## PROVIDED DATA
------------------------------

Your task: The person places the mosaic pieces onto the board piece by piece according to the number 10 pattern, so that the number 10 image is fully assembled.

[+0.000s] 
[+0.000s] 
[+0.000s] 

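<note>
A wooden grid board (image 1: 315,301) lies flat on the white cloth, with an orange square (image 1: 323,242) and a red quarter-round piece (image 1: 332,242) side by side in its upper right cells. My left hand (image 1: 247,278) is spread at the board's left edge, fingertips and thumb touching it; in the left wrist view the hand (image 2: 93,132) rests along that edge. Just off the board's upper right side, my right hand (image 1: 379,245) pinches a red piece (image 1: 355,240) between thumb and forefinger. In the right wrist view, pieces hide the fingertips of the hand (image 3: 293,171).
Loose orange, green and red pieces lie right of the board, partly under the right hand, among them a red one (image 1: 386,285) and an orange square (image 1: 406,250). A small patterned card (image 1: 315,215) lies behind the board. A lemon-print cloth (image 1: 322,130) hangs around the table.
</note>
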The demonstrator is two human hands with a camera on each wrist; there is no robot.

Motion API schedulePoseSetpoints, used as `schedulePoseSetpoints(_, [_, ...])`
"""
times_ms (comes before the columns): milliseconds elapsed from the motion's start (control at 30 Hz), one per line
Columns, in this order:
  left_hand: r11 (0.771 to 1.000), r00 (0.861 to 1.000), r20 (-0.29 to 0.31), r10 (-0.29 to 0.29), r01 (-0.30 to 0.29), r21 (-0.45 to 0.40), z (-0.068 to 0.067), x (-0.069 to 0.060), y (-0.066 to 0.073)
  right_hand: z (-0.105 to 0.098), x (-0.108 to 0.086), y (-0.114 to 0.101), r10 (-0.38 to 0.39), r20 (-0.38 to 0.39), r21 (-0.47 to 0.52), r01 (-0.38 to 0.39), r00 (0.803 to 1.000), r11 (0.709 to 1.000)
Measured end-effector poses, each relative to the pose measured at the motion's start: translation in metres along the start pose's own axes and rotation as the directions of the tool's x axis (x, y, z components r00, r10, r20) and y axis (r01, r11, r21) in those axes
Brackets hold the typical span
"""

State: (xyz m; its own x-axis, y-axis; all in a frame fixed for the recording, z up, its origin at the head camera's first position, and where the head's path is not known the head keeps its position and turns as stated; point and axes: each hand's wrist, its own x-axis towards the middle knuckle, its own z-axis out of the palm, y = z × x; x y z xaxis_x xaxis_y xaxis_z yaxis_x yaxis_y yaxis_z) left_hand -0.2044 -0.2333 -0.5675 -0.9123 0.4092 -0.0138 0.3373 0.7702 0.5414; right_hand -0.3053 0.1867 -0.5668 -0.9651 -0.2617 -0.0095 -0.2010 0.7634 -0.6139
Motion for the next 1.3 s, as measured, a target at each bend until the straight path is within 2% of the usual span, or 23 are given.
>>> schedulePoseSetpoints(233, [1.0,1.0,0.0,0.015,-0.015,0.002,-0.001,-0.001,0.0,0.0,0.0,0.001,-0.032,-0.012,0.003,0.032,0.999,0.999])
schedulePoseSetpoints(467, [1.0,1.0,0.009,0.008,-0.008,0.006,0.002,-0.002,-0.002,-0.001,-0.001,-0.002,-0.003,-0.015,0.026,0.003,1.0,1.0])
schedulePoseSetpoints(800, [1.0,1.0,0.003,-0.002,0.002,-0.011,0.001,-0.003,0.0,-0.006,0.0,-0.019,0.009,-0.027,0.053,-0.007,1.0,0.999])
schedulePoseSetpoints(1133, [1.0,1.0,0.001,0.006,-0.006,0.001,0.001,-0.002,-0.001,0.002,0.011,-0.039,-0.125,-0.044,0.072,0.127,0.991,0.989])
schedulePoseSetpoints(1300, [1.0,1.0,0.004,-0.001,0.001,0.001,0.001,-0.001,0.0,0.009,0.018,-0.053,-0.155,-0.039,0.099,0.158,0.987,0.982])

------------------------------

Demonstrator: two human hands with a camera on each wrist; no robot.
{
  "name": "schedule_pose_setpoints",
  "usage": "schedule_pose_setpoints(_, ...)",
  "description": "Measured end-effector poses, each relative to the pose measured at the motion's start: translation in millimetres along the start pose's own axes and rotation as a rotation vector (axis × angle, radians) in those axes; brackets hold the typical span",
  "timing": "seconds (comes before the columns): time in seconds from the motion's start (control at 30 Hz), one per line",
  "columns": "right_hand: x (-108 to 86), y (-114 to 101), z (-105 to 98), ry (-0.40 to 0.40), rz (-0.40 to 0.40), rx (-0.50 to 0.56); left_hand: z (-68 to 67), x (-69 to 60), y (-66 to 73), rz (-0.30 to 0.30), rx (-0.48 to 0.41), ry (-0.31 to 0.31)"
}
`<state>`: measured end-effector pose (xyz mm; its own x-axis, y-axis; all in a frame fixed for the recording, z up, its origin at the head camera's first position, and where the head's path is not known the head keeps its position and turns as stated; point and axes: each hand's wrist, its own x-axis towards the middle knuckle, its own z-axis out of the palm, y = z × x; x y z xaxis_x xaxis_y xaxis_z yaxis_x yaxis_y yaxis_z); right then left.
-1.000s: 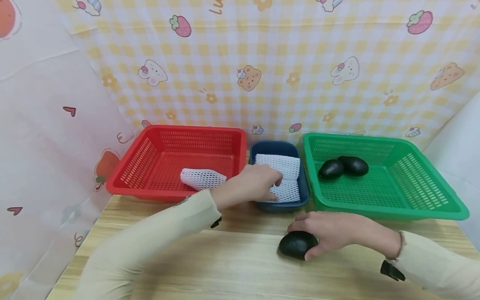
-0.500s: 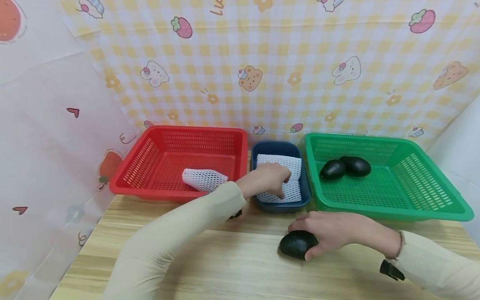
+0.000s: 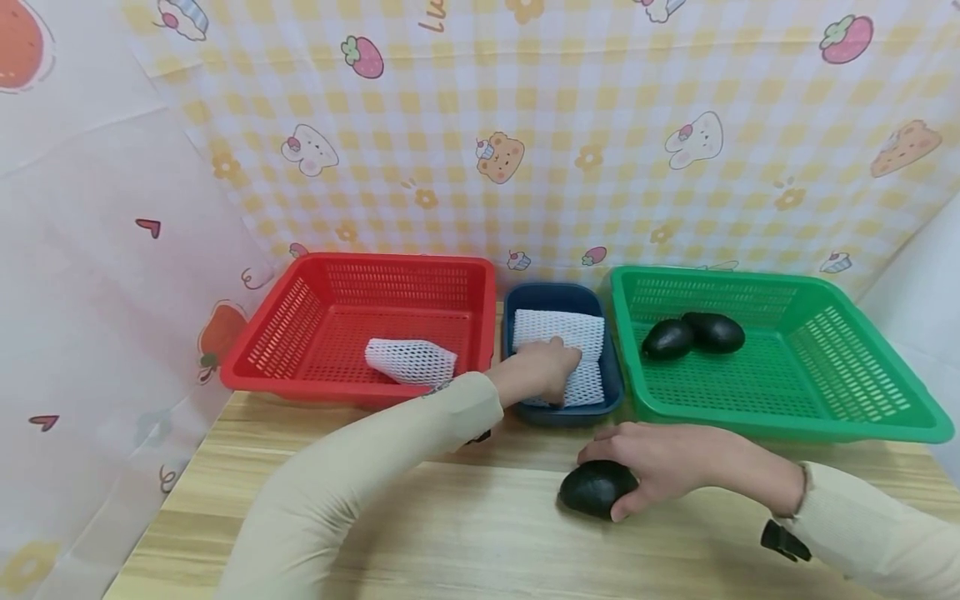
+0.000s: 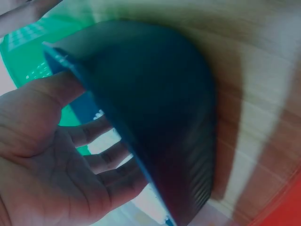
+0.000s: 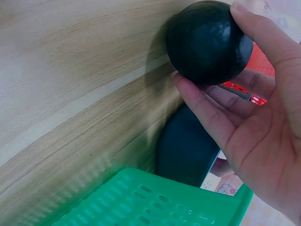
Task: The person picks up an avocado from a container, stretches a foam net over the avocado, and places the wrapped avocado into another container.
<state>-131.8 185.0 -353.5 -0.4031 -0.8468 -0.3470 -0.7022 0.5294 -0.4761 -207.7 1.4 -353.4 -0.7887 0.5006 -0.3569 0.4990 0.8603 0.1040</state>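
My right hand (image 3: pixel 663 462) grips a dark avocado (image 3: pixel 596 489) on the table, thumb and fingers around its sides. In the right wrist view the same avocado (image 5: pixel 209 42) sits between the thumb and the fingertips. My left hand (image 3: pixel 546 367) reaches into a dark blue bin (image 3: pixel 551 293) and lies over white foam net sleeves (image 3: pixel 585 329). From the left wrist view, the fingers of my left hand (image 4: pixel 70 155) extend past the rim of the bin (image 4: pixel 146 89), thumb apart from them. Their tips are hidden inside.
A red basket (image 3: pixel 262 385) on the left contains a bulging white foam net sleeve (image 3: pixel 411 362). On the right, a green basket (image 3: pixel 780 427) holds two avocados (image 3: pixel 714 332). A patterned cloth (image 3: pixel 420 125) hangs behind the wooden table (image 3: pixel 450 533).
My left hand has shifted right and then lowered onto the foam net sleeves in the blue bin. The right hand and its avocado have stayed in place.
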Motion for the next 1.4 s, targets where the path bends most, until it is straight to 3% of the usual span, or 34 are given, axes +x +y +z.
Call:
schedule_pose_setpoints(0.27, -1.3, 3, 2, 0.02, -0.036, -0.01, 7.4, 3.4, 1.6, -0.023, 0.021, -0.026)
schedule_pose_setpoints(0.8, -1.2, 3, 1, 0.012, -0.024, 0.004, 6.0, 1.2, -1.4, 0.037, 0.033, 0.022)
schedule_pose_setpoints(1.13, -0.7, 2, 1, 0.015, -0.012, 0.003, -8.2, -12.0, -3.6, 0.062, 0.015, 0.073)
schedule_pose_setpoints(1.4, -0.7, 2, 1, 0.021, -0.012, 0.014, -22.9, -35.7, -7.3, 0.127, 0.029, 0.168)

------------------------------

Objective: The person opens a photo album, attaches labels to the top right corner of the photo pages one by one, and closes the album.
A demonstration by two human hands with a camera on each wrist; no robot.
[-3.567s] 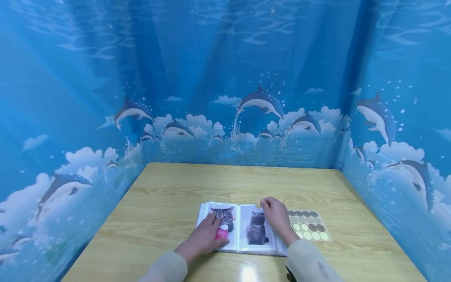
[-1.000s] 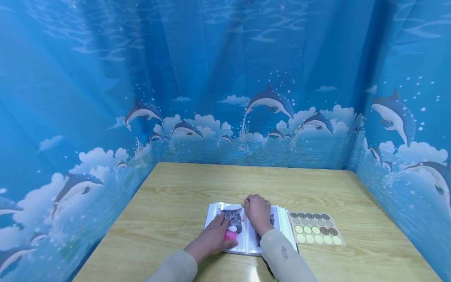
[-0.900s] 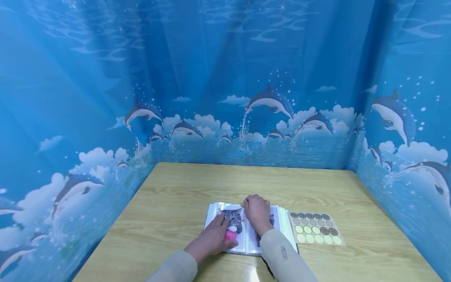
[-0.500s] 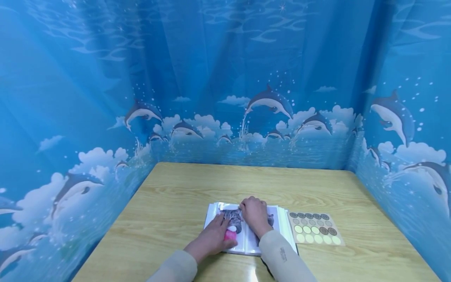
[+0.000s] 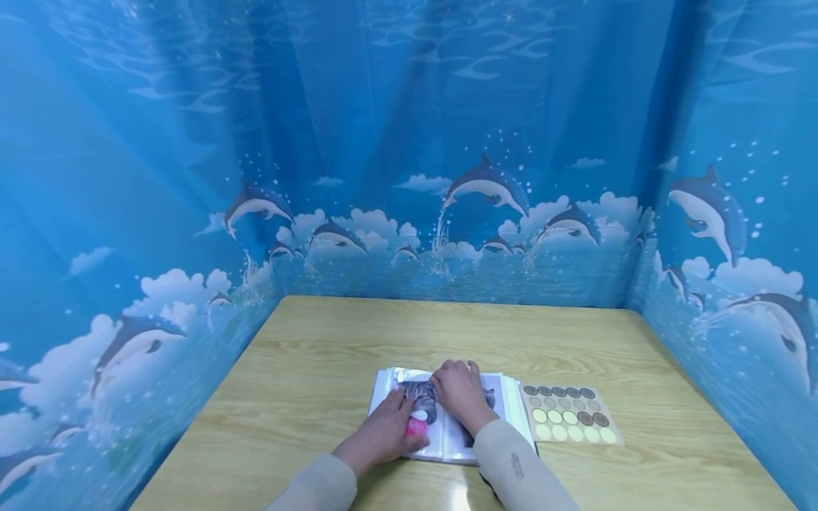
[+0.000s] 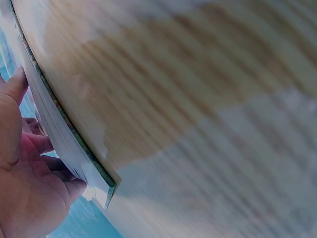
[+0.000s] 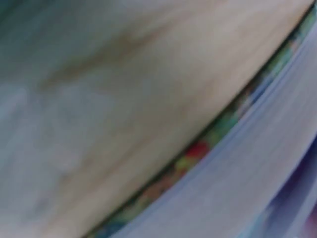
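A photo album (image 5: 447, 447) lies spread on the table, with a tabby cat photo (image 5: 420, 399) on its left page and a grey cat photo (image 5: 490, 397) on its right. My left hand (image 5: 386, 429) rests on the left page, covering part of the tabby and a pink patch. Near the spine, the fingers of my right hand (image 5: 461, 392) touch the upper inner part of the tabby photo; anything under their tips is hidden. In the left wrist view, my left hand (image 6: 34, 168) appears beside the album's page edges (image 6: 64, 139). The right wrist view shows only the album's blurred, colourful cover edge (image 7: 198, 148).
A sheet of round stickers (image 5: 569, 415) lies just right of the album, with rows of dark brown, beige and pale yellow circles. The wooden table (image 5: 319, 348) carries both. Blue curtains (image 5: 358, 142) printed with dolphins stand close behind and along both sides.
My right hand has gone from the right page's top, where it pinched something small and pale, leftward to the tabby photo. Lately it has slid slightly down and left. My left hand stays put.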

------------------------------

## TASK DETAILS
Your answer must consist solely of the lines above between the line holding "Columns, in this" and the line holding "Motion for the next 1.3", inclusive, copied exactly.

## FINAL ANSWER
Columns, in this order:
  left_hand: r11 (0.771 to 1.000), r00 (0.861 to 1.000), r20 (-0.29 to 0.31), r10 (-0.29 to 0.29), r01 (-0.30 to 0.29), r21 (-0.45 to 0.40), z (-0.068 to 0.067), x (-0.069 to 0.060), y (-0.066 to 0.073)
  right_hand: z (-0.105 to 0.098), x (-0.108 to 0.086), y (-0.114 to 0.101), r10 (-0.38 to 0.39), r20 (-0.38 to 0.39), r21 (-0.47 to 0.52), r01 (-0.38 to 0.39), r00 (0.803 to 1.000), r11 (0.709 to 1.000)
Measured end-effector poses, each relative to the pose measured at the motion's start: translation in metres along the start pose's own axes and rotation as the directions of the tool's x axis (x, y, z components r00, r10, r20) and y axis (r01, r11, r21) in those axes
Brackets hold the typical span
"""

State: (xyz m; its own x-axis, y-axis; all in a frame fixed for the recording, z up, its origin at the head camera's first position, and where the head's path is not known the head keeps its position and turns as stated; point and axes: each hand's wrist, its own x-axis towards the middle knuckle, its own z-axis out of the palm, y = z × x; x y z xaxis_x xaxis_y xaxis_z yaxis_x yaxis_y yaxis_z) left_hand -0.2044 -0.2333 -0.5675 -0.9123 0.4092 -0.0138 0.3373 0.7702 0.5414; right_hand -0.3053 0.1867 -0.5668 -0.9651 -0.2617 -0.0095 -0.2010 0.7634 -0.6139
Motion for the next 1.3 s, as measured, a target at each bend until the straight path is within 2% of the usual span, or 23 are given.

This exercise is now finished.